The Philosophers’ Football Match
The Philosophers’ Football Match is a Monty Python sketch depicting a football match in the Olympiastadion at the 1972 Munich Olympics between philosophers representing Greece and Germany. Starring in the sketch are Archimedes (John Cleese), Socrates (Eric Idle), Hegel (Graham Chapman), Nietzsche (Michael Palin), Marx (Terry Jones) and Kant (Terry Gilliam).
Confucius is the referee and Thomas Aquinas and St. Augustine (sporting haloes) serve as linesmen. The German manager is Martin Luther. As play begins, the philosophers ponder their theories while walking on the pitch in circles. Franz Beckenbauer, the sole genuine footballer on the pitch and a “surprise inclusion” in the German team, is left more than a little confused.
The streets of the Palau-saverdera urbanisation “Bellavista” are named after philosophers and three of the German team are represented along with two Spanish, (José d’Ortega y Gasset and Marcelino Menéndez y Pelayo) and one Catalan, Jaime Luciano Balmes, born in Vic 28/08/1810 and died in Barcelona.
THE START POINT IS THE ROUNDABOUT IN BELLAVISTA N42º18.345 E3º09.208
You need to go to the streets named after the German philosophers for the clues.
Go to the street of the philosopher who is arguing that “the reality is merely an a priori adjunct of non-naturalistic ethics”. Here you will find a sign.
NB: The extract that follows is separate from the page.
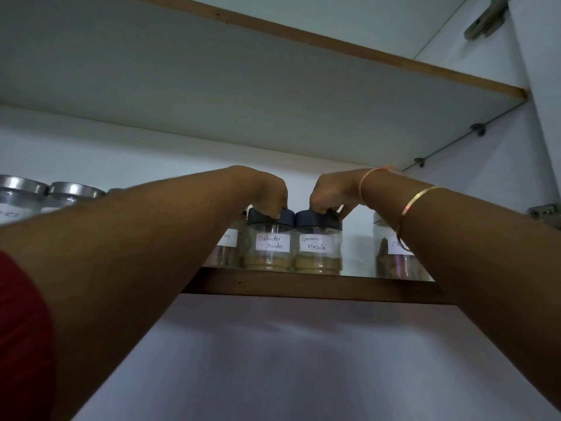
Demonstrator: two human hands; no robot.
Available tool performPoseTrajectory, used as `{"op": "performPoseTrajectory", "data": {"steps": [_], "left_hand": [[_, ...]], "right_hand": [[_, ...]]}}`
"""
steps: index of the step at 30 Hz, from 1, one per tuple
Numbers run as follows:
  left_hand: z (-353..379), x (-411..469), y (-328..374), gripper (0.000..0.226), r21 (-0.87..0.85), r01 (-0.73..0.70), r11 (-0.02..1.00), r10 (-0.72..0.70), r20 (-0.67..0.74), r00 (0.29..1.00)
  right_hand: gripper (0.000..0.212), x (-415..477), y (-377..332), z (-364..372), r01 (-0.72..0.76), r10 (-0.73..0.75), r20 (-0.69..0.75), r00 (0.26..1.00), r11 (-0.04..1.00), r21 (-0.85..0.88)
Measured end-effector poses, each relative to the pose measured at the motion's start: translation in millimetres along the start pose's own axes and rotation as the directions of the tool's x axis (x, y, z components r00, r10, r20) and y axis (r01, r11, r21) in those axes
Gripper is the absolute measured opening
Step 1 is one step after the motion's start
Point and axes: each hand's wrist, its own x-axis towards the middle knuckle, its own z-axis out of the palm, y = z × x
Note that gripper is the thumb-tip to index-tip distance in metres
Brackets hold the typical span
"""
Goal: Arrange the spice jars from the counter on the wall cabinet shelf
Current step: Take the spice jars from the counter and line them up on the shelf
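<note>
Head view looks up into the wall cabinet, where both arms reach to the shelf point(303, 285) near the middle of the picture. Left hand point(267, 192) pinches the dark lid of the Coriander Powder jar point(270, 249) from above; right hand point(334, 192) pinches the lid of the Garam Masala jar point(317, 250) the same way. Both jars stand upright on the shelf near its front edge, touching side by side, labels facing out.

Other jars are already up: one partly hidden behind the left forearm at about 9 o'clock of the coriander jar point(227, 247), two steel-lidded jars point(45, 192) farther out at 9 o'clock, and a clear jar point(391, 247) at 3 o'clock behind the right wrist, well apart from the pair.

Judging by this, the task looks well advanced, with these two being set or nudged into line. What remains is letting go; the counter is out of sight, so whether more jars wait there cannot be told.
</note>
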Motion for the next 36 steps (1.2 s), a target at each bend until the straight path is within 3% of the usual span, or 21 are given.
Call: {"op": "performPoseTrajectory", "data": {"steps": [8,18,21,23,25,26,30,36], "left_hand": [[8,20,6,0.041,0.033,0.085,0.996,-0.088,0.109,0.99],[11,21,8,0.036,0.027,0.071,0.997,-0.074,0.149,0.986],[21,16,15,0.054,-0.009,0.106,0.994,-0.103,0.159,0.982],[33,8,21,0.077,-0.004,0.156,0.988,-0.154,0.137,0.979],[37,0,24,0.089,-0.058,0.21,0.976,-0.206,0.063,0.976],[35,-2,27,0.09,-0.119,0.229,0.966,-0.228,0.019,0.973],[17,-13,53,0.081,-0.308,0.191,0.932,-0.213,-0.041,0.976],[14,-19,101,0.058,-0.484,0.077,0.872,-0.097,-0.016,0.995]], "right_hand": [[0.009,22,12,10,0.052,-0.05,0.04,0.998,0.998,-0.041],[0.004,34,30,19,0.13,-0.13,0.067,0.989,0.991,0.011],[0.005,23,29,24,0.11,-0.109,0.088,0.99,0.994,-0.015],[0.036,17,30,26,0.096,-0.09,0.144,0.986,0.995,-0.034],[0.075,10,34,25,0.12,-0.12,0.089,0.989,0.993,0.0],[0.08,7,36,24,0.153,-0.154,0.036,0.987,0.988,0.032],[0.079,-10,43,20,0.17,-0.167,-0.047,0.985,0.984,0.058],[0.069,-28,58,15,0.146,-0.152,-0.069,0.986,0.986,-0.076]]}}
You need to record the number obscured by the letter.

Go to the street of the player numbered 10 on the starting line-up but actually wears number 5 on his shirt. Only one number to find here.

Go to the street of the player whose arguement, via the categorical imperative holds that ontologically it exists only in the imagination, Numbers to be collected from both signs.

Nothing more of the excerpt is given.